Config file reference
This page describes the different configuration options for Polars on-premises. The config file is a
standard TOML file with different sections. Any of the configuration can be overridden using
environment variables in the following format: PC_CUBLET__section_name__key.
Top-level configuration
The polars-on-premises binary requires a license which path is provided as a configuration option,
listed below. The license itself has the following shape:
{ "params": { "expiry": "2026-01-31T23:59:59Z", "name": "Company" }, "signature": "..." }
| Key | Type | Description |
|---|---|---|
cluster_id |
string | Logical ID for the cluster; workers and scheduler that share this ID will form a single cluster. e.g. prod-eu-1; must be unique among all clusters. |
instance_id |
string | Unique ID for this node within the cluster, used for addressing and leader selection. e.g. scheduler, worker_0; must be unique per cluster. |
license |
path | Absolute path to the Polars on-premises license file required to start the process. e.g. /etc/polars/license.json. |
memory_limit |
integer | Hard memory budget for all components in this node; enforced via cgroups when delegated. e.g. 1073741824 (1 GiB), 10737418240 (10 GiB). |
Example:
cluster_id = "polars-cluster-dev"
instance_id = "scheduler"
license = "/etc/polars/license.json"
memory_limit = 1073741824 # 1 GiB
[scheduler] section
For remote Polars queries without a specific output sink, Polars on-premises can automatically add persistent sink. We call these sinks "anonymous results" sinks. Infrastructure-wise, these sinks are backed by S3-compatible storage accessible from all worker nodes and the Python client. The data written to this location is not automatically deleted, so you need to configure a retention policy for this data yourself.

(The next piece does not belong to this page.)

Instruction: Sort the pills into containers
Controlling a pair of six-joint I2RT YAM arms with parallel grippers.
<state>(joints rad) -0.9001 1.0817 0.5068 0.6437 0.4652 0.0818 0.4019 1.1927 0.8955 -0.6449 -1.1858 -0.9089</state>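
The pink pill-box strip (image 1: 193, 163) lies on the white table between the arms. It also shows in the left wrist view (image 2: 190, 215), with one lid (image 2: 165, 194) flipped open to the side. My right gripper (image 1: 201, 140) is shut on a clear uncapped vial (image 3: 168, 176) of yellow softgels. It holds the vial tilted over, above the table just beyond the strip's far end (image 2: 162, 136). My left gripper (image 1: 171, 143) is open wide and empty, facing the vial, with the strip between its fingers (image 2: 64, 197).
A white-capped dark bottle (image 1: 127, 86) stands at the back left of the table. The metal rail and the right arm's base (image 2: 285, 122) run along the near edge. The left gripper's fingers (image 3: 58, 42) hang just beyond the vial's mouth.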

You may configure the credentials using the options listed below; the key names correspond to the
storage_options parameter from the scan_parquet() method
(e.g. aws_access_key_id, aws_secret_access_key, aws_session_token, aws_region). We
currently only support the AWS keys of the storage_options dictionary, but note that you can use
any other cloud provider that supports the S3 API, such as MinIO or DigitalOcean Spaces.

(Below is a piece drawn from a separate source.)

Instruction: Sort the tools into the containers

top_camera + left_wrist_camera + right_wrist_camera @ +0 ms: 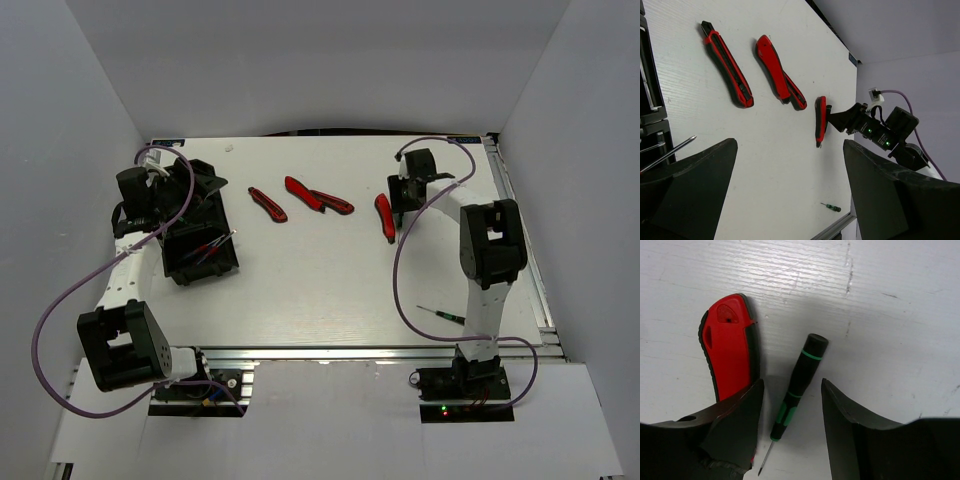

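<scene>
My right gripper [405,197] is open and low over the table. In the right wrist view its fingers [742,415] straddle a black-green screwdriver [799,385] without touching it, with a red-and-black tool [730,352] just left of it. That red tool [385,218] also shows from above. A red knife [267,204], red-handled pliers [318,196] and a second black-green screwdriver [441,315] lie on the table. My left gripper [205,190] is open and empty above the black bins. The near bin [205,262] holds thin screwdrivers [212,246]. The far bin is mostly hidden under the left gripper.
White walls enclose the table on the left, back and right. A metal rail [350,350] runs along the near edge. Purple cables [400,270] loop from both arms. In the left wrist view the bin edge [650,107] and a screwdriver tip [675,148] sit at the left.
</scene>
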### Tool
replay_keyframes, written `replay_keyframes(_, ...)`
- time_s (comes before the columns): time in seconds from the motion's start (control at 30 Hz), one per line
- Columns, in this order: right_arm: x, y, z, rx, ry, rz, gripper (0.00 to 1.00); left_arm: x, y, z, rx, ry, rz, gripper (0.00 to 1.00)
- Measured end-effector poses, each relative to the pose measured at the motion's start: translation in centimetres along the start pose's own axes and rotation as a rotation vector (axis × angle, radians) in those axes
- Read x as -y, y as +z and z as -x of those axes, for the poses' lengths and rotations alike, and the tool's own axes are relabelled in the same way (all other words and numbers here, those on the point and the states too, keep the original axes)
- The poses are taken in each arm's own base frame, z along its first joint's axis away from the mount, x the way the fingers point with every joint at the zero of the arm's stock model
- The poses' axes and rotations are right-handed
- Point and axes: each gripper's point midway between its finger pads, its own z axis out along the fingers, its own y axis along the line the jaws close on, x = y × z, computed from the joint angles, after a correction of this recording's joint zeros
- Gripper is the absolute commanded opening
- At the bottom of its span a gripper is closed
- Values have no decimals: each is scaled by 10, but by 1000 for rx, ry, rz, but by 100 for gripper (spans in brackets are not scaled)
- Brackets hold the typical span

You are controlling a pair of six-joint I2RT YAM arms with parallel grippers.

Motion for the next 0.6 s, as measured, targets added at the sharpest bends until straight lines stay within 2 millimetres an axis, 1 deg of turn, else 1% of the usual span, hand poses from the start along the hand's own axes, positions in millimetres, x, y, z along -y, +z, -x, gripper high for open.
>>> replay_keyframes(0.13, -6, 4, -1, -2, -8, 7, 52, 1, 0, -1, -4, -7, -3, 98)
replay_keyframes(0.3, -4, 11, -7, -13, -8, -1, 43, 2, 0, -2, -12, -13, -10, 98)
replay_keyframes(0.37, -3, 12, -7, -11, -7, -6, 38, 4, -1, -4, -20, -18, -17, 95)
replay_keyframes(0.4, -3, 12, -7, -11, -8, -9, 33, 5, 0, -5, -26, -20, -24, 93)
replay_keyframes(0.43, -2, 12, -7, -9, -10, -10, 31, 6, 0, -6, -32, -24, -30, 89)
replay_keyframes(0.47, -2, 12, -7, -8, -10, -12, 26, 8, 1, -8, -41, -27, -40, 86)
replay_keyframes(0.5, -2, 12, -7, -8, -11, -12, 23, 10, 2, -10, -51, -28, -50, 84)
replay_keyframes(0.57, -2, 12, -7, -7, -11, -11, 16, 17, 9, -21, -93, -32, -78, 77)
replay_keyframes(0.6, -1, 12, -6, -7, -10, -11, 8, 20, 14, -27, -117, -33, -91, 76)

| Key | Type | Description |
|---|---|---|
enabled |
boolean | Whether the scheduler component runs in this process.true for the leader node, false on pure workers. |
allow_local_sinks |
boolean | Whether workers are allowed to write to a shared/local disk visible to the scheduler.false for fully remote/storage-only setups, true if you have a shared filesystem. |
n_workers |
integer | Expected number of workers in this cluster; scheduler waits for the latter to be online before running queries. e.g. 4. |
anonymous_result_location |
object | Destination for results of queries that do not have an explicit sink. Currently supported local mounted (must be reachable on the exact same path and allow_local_sinks enabled) and S3-based. Both options must be network reachable by scheduler, workers, and client.e.g. /mnt/storage/polars/results.e.g. s3://bucket/path/to/key |
anonymous_result_location.local |
object | Object used for local disk-backed anonymous results. |
anonymous_result_location.local.path |
path | Local path where anonymous results are stored. e.g. /mnt/storage/polars/results. |
anonymous_result_location.s3 |
object | Object used for S3-backed anonymous results. |
anonymous_result_location.s3.url |
string | S3 bucket url. e.g. s3://bucket/path/to/key. |
anonymous_result_location.s3.aws_endpoint_url |
string | Storage option configuration, see scan_parquet(). |
anonymous_result_location.s3.aws_region |
string | Storage option configuration. e.g. eu-east-1 |
anonymous_result_location.s3.aws_access_key_id |
string | Storage option configuration. |
anonymous_result_location.s3.aws_secret_access_key |
string | Storage option configuration. |
client_service |
object | Object used for configuring the bind address of the client service. This is the service used by the polars-cloud Python client. Defaults to 0.0.0.0:5051. |
client_service.bind_addr |
string | Bind address for the client service. e.g. 0.0.0.0:5051. |
client_service.bind_addr.ip |
string | IP address for the client service bind address. e.g. 192.168.1.1. |
client_service.bind_addr.port |
integer | Port for the client service bind address. e.g. 5051. |
client_service.bind_addr.hostname |
string | Alternative to ip, resolved once at startup.e.g. my-host-1. |
worker_service |
object | Object used for configuring the bind address of the worker service. This is an internal service used by the workers. Defaults to 0.0.0.0:5050. |
worker_service.bind_addr |
string | Bind address for the worker service. e.g. 0.0.0.0:5050. |
worker_service.bind_addr.ip |
string | IP address for the worker service bind address. e.g. 192.168.1.1. |
worker_service.bind_addr.port |
integer | Port for the worker service bind address. e.g. 5050. |
worker_service.bind_addr.hostname |
string | Alternative to ip, resolved once at startup.e.g. my-host-2. |
Example:
[scheduler]
enabled = true
allow_local_sinks = false
n_workers = 4
anonymous_result_location.s3.url = "s3://bucket/path/to/key"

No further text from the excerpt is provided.